### WHAT IS EXPECTED
Exact copy, no pictures: return all the data below as written.

### INFORMATION SUPPLIED

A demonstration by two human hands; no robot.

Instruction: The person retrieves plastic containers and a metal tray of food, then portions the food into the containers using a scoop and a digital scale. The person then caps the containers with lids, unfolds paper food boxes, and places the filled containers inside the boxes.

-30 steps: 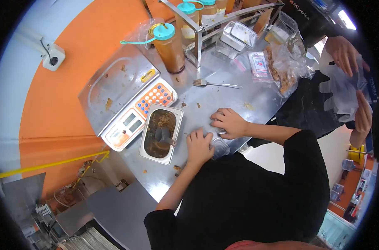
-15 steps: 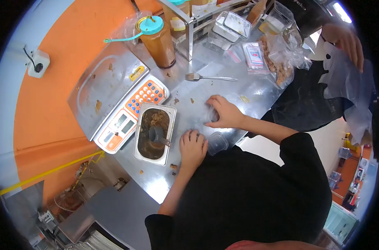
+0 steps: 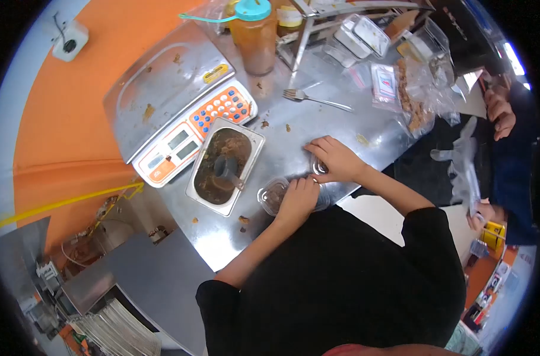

### TASK ANSWER
A demonstration by two human hands; no robot.

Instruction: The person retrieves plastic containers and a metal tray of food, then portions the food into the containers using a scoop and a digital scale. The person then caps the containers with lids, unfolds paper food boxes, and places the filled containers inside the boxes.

-30 steps: 
-15 steps: 
+0 steps: 

Nothing more remains to be added to this answer.